**About this exercise**
Go to the line containing "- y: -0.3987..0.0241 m" in the records below and print it and every following line exactly, on through the line containing "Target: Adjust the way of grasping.", then stop.
:: Given entries ::
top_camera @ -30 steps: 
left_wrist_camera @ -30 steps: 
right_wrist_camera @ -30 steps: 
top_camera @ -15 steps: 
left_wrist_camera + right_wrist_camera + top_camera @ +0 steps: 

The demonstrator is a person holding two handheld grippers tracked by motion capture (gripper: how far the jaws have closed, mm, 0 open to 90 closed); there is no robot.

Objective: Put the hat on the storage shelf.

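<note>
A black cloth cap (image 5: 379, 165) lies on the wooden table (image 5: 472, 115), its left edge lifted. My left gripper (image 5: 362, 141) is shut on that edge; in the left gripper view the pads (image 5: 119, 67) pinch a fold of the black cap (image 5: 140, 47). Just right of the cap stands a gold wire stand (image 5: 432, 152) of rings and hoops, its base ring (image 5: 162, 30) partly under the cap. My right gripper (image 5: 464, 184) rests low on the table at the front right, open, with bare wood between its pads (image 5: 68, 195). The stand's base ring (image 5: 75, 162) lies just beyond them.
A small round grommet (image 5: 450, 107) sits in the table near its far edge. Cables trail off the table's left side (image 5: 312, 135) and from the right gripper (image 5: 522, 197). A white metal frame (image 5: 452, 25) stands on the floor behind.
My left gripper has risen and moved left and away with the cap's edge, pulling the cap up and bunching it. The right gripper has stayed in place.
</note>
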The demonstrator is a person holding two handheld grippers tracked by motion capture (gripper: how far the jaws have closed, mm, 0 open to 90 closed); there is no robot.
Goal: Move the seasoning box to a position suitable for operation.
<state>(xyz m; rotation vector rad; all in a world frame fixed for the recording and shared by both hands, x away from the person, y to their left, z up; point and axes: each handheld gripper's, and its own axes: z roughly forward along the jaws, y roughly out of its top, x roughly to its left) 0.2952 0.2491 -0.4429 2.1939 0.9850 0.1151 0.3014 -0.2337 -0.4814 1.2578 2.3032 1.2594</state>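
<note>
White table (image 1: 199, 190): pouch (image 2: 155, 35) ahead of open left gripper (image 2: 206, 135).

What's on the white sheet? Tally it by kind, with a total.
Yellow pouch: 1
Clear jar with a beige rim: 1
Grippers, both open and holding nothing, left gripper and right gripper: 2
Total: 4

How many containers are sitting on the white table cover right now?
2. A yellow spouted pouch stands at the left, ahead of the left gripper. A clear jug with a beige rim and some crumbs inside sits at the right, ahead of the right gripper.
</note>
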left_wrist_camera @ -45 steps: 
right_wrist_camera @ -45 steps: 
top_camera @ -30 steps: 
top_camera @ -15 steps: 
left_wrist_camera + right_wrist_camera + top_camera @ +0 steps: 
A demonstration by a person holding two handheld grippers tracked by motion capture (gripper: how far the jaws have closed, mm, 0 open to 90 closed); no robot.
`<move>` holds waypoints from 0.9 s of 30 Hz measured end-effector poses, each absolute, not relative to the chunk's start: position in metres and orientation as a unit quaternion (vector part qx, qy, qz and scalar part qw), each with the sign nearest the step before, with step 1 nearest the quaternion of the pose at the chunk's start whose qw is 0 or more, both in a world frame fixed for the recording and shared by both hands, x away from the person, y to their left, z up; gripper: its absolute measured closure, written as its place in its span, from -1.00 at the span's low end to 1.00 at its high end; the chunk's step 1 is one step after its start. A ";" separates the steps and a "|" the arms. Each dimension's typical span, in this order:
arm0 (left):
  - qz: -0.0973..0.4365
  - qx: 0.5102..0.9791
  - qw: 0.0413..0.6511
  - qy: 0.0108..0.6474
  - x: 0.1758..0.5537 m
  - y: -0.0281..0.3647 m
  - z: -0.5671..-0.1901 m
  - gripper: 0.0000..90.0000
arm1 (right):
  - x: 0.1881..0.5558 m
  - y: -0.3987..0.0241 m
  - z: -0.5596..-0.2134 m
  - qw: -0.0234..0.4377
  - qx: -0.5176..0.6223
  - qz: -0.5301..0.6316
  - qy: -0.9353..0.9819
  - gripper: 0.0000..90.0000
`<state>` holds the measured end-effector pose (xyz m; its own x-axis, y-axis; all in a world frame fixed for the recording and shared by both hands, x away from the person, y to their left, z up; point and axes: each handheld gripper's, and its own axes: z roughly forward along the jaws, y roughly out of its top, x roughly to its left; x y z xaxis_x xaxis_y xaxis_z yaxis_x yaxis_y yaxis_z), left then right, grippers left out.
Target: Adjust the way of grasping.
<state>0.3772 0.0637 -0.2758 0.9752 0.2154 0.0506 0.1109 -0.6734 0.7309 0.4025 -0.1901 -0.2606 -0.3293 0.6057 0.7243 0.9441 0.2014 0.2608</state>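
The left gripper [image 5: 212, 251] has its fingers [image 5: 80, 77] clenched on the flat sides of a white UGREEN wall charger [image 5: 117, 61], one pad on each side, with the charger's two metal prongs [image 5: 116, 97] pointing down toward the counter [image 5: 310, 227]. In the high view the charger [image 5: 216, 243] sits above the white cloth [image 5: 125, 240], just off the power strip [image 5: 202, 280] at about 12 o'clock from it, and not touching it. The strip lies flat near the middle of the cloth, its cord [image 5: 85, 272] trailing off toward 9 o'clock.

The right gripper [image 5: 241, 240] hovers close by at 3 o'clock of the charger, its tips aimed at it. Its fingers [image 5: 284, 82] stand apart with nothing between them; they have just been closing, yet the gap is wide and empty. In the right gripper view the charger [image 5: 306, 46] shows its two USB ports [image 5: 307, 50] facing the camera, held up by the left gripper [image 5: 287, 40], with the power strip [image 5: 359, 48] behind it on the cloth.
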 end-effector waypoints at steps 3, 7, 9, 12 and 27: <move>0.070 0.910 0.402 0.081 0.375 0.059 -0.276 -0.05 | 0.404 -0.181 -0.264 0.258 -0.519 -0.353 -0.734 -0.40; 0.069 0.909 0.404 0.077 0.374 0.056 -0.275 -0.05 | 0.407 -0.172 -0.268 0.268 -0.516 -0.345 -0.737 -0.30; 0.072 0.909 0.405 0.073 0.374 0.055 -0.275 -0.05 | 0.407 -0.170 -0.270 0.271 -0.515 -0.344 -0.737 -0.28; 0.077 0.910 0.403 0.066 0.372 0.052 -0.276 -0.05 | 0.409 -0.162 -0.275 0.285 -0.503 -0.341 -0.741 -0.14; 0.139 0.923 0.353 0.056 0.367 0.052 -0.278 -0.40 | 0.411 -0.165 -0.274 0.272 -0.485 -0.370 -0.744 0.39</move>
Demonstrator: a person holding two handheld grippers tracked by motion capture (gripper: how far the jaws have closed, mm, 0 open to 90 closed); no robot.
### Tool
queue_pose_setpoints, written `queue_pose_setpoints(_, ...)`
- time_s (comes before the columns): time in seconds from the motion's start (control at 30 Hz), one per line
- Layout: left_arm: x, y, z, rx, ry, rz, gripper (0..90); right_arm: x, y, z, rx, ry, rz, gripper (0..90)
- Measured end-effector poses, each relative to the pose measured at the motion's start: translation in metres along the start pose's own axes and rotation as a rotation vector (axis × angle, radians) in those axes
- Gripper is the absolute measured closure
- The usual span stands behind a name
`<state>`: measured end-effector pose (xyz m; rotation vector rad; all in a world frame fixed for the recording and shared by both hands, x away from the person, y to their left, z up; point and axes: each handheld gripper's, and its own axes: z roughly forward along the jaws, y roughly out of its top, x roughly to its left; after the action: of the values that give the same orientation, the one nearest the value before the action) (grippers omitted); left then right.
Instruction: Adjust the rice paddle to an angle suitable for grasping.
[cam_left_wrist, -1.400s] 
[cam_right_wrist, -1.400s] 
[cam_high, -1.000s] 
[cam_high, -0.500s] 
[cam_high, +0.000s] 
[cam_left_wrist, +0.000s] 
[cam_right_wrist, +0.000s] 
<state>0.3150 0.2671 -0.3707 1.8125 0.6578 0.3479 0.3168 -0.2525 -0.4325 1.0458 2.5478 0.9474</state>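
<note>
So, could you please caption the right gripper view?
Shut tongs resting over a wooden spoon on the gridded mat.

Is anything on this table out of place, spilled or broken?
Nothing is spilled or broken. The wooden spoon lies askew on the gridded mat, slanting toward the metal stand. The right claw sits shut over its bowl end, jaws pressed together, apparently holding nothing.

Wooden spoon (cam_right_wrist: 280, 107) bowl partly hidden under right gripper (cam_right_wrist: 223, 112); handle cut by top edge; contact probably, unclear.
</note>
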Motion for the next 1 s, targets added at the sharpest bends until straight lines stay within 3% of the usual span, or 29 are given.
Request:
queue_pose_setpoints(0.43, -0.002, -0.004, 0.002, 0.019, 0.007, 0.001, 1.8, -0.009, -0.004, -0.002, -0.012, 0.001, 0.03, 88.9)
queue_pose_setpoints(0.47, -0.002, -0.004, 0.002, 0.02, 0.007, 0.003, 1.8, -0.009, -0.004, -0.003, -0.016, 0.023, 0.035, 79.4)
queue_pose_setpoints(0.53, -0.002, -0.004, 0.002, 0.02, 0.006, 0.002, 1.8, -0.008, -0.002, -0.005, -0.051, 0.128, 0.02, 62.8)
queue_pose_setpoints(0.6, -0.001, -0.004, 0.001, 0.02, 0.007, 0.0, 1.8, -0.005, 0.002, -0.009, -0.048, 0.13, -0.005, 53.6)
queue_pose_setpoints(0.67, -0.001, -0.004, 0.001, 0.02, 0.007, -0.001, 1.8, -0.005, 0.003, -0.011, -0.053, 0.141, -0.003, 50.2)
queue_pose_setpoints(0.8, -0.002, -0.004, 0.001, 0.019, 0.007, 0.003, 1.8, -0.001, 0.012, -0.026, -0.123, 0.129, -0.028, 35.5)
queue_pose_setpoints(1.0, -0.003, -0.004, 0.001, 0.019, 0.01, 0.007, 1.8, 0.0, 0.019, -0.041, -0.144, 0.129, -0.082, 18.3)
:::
**Written answer**
  - y: -0.3987..0.0241 m
  - z: -0.5596..-0.2134 m
  - qw: -0.0234..0.4377
  - qx: -0.5176..0.6223
  - qz: -0.5301..0.6316
  - qy: -0.9353..0.9819
  - gripper: 0.0000..90.0000
`<state>` holds the measured end-effector pose (xyz m; its own x-axis, y-axis; all in a world frame fixed for the recording and shared by both hands, x away from the person, y to their left, z up; point and axes: each handheld gripper's, and its own axes: z roughly forward along the jaws, y roughly out of its top, x roughly to its left; x y z xaxis_x xaxis_y xaxis_z yaxis_x yaxis_y yaxis_z), left then right, grippers left out.
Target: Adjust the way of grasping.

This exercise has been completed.